**Aim of the exercise**
A picture-free, exact reproduction of the listing that follows is required.

[[ The data open ]]

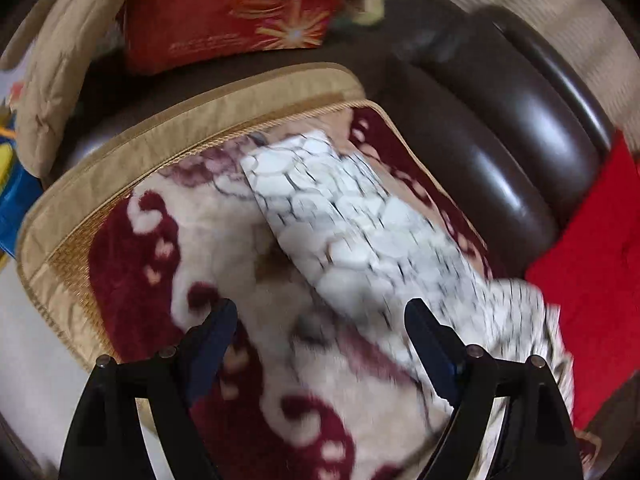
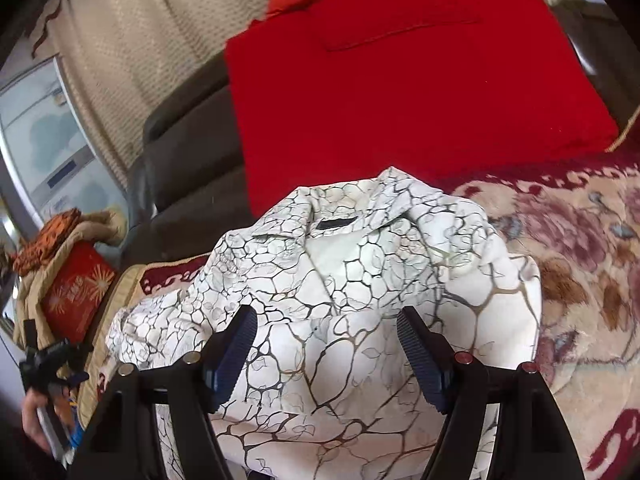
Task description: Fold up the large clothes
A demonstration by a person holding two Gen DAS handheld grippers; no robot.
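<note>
Floral blanket [image 2: 580, 240] under white shirt [image 2: 360, 280] — both grippers [image 1: 320, 320] [image 2: 326, 328] agape, empty; writing unreadable.

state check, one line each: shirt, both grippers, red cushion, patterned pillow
white patterned shirt: crumpled on the floral blanket, collar up, not folded flat
left gripper: open, nothing between the pads
right gripper: open, over the shirt, not gripping
red cushion: lying behind the shirt
patterned red pillow: propped on sofa

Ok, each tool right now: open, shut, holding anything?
Left tool: open, holding nothing, over the white shirt.
Right tool: open, empty, above the shirt.
</note>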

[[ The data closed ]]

**Your response**
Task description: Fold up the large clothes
A demonstration by a person holding two Gen DAS handheld grippers; no robot.
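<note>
Floral blanket [image 2: 580, 240] under white shirt [image 2: 360, 280] — both grippers [image 1: 320, 320] [image 2: 326, 328] agape, empty; writing unreadable.

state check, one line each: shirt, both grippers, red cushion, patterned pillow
white patterned shirt: crumpled on the floral blanket, collar up, not folded flat
left gripper: open, nothing between the pads
right gripper: open, over the shirt, not gripping
red cushion: lying behind the shirt
patterned red pillow: propped on sofa

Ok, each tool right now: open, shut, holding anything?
Left tool: open, holding nothing, over the white shirt.
Right tool: open, empty, above the shirt.
</note>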

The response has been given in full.